Day 90 | DECEMBER 09, 2021
Good Evening Friends, today is day 90 of our new and amazing life!
Wow! 3 months, depending when you ask me, I could say that went by very fast, or that it took forever, regardless we are here and Charlie is doing very well.
Today’s visit is one of the best ones so far !
When I arrived at the hospital around 3pm , Charlie was seated on her chair and in very good spirits, her pain was in a very manageable level, I walked in and right away we started a conversation, she asked me what is going on in your world , to which I reply, you are my world, but I know you are asking me about the outside world.
We both smiled and I went on to tell her , about our kids and their changes in the last weeks, she asked to see pictures, We also talked about tomorrow possible downsizing of her tracheae collar size, she is very excited about it, and so far she is doing very well, I am praying that she continues these way until tomorrow at 8am.
The reason why today’s visit was extra special, is because for the first time since the day of the accident, I became vulnerable in front of Charlie , the way our conversation went , we arrived to the point where Charlie told me that she felt silly about the accident, I asked her to explain what she meant by feeling silly, she went on to say in tears that she wishes she would have listen to me( one day I will tell about the day and morning before the accident) she wishes that she didn’t go to Patch that day, she wishes that she dropped and rolled faster , at that moment I felt that she was ready to hear my fears and my dark thoughts from the first weeks of the accident, I opened up to her like never before , I shared with her every dark scenario that you have read about on my earlier journals, I shared with her the fear that overwhelmed me when I thought that she was not going to make it, I told her how I felt responsible for the accident, I told her everything, while tears dropped down my face , and Charlie also had tears on her eyes , it was a incredible, raw and emotional moment, where we both showed vulnerable in solidarity to each other , it was moment that I will never forget, we both showed so much strength, by letting our guard down, until that moment, I had never showed any sign of fear, concern , or any negative feelings, to not create any concern for Charlie , and I am sure she did her best to hide some emotions from me as well, it was so liberating to be completely honest and raw about our fears and negative feelings about the accident, we called it going down the rabbit hole, we agreed that we would share our darkest thoughts and we would not talk about again, unless it was necessary, we would visit our darker moments, but we would not stay there, we would move along.

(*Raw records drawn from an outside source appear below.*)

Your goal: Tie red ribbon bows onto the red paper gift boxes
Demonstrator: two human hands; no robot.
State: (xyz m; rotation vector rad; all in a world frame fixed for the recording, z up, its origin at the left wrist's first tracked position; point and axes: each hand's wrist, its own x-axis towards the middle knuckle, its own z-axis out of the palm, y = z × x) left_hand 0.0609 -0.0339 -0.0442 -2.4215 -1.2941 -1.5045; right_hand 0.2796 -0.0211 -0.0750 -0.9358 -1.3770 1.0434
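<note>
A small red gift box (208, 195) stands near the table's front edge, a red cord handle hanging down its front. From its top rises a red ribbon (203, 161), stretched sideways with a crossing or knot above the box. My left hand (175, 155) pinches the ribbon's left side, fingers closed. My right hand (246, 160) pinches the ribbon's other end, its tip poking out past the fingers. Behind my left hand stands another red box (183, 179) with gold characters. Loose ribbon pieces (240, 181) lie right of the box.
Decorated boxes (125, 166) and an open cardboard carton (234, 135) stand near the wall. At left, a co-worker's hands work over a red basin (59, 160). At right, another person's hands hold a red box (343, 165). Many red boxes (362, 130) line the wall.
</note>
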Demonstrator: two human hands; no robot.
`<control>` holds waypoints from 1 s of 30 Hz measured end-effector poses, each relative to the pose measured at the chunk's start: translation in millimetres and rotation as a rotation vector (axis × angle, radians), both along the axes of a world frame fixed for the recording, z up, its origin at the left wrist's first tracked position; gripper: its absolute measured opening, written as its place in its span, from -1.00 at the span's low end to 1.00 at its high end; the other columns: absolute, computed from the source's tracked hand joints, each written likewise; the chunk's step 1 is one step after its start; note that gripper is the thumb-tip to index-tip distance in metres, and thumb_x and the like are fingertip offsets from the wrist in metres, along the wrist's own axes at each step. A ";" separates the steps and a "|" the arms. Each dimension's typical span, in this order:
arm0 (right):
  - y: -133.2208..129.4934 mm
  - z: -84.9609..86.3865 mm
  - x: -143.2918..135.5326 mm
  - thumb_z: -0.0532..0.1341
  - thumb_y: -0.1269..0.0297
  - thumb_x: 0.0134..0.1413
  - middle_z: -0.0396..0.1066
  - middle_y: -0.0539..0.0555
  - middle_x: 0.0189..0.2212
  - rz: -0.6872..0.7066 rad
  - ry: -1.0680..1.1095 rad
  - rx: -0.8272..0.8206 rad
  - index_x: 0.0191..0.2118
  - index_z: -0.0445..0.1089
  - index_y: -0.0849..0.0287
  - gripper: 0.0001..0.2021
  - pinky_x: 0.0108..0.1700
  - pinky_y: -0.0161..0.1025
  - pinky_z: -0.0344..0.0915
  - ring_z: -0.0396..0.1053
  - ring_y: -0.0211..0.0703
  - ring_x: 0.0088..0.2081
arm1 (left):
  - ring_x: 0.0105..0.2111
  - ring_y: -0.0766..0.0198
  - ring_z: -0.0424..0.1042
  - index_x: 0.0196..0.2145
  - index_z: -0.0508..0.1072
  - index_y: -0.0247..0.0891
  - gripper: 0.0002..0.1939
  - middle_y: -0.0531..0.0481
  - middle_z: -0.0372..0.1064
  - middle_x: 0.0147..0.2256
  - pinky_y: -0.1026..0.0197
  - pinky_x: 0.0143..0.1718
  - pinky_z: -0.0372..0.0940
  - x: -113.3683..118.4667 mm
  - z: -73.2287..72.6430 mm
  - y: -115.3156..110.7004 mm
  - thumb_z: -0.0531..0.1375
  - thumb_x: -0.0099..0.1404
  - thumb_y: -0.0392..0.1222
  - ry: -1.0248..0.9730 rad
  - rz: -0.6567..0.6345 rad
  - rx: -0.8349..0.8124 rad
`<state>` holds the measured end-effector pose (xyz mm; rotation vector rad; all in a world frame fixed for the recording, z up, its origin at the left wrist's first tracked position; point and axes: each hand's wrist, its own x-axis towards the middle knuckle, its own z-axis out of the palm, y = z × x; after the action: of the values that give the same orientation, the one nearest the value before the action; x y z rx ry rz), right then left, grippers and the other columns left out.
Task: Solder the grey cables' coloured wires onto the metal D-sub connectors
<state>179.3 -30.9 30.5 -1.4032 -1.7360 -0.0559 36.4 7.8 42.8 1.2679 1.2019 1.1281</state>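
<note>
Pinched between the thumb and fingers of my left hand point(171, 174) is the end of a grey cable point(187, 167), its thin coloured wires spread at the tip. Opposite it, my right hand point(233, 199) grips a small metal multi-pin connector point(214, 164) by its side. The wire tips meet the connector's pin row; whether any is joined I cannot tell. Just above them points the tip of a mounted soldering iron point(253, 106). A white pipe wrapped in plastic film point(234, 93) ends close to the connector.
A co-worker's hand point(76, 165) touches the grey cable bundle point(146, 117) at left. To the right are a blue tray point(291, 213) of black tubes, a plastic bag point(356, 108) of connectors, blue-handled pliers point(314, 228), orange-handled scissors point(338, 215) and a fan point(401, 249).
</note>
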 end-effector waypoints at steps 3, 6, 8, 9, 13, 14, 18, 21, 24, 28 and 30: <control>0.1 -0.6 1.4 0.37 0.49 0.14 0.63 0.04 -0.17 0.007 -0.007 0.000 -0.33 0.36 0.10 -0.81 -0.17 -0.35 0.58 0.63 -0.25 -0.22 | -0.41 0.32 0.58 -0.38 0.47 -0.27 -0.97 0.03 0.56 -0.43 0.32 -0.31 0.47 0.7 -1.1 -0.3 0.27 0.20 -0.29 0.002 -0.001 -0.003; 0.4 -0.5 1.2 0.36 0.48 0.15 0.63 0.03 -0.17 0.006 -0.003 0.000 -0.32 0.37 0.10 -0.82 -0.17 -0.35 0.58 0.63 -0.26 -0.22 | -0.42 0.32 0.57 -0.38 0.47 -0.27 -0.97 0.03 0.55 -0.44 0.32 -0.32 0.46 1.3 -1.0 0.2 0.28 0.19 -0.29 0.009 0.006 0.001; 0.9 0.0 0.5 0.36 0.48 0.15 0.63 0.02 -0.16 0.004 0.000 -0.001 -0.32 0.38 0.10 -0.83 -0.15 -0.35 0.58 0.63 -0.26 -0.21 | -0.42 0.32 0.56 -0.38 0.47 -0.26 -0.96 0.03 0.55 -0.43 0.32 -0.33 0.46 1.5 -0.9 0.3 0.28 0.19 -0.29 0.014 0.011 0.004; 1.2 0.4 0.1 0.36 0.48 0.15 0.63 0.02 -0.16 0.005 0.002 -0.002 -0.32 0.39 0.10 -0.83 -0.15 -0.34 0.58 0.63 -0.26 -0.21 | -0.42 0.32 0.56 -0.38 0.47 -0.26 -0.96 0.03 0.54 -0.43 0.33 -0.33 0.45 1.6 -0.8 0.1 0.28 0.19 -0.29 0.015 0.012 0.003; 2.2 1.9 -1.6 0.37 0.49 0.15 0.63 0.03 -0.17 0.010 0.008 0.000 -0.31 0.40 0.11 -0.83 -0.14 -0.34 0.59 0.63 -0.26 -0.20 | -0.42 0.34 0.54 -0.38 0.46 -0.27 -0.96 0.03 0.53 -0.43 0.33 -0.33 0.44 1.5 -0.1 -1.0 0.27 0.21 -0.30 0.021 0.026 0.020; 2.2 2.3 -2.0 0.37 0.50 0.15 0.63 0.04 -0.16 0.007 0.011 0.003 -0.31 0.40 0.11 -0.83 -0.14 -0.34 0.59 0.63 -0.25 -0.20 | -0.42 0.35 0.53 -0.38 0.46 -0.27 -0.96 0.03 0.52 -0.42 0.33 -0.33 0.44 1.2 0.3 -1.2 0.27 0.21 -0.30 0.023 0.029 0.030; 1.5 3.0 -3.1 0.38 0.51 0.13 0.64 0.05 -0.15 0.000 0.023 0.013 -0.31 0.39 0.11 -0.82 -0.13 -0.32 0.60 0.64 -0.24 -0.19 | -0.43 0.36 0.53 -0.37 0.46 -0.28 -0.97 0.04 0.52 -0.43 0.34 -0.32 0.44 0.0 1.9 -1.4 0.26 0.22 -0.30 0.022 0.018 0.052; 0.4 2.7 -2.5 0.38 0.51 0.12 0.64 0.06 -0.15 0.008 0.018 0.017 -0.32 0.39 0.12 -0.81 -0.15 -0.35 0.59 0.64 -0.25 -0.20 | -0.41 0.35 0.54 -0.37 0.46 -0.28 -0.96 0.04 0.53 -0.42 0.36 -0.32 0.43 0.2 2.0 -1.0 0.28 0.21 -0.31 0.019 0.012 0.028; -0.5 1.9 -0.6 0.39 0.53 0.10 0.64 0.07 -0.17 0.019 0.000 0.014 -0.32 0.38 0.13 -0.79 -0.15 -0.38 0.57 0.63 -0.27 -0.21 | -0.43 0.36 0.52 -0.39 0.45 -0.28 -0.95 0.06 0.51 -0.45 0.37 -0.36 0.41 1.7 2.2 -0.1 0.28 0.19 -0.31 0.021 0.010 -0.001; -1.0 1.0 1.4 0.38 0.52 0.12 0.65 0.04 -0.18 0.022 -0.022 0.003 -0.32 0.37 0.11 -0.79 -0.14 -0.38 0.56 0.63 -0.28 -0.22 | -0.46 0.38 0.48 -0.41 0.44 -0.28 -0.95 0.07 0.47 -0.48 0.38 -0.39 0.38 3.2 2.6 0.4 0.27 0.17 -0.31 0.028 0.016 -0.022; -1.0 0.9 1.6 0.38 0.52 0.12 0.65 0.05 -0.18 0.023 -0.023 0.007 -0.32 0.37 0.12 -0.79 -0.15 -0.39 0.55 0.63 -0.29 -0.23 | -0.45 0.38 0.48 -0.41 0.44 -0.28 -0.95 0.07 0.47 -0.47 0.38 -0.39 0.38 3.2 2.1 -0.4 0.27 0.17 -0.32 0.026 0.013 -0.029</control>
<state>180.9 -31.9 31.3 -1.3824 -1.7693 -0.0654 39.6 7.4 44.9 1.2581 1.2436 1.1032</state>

I was pleased to hear that Charlie is already past her state of fear and that she is entering the acceptance and gratitude stage , off course I know that she is far from fully accepting her new reality, but she is past the dark initial days, she told me today something that I haven’t thought about it, she said she has not seeing her body, she has no idea what her body looks like yet.
I was taken back by this, just because it never crossed my mind , so now we will enter a new territory when the time comes for her to see her new, burned, cut and stitched body, I told her that I will be with her at every step of this journey, I will always be at her side, I will support her at her every decision, and that my love for her is beyond our physical bodies.
Charlie was so grateful once she heard my list of fears, and my promise to be at her side at each step, she was able to express such gratitude with her eyes and words, it was one of the most beautiful moments since the accident, we are now feeling light after being vulnerable with one another.
Tomorrow has the potential to be a great day !
I will remain humble and in prayer , until I have confirmation that her surgery went well and that her tracheae collar size had been downsized.
I appreciate your continued support and prayers.
May God bless you .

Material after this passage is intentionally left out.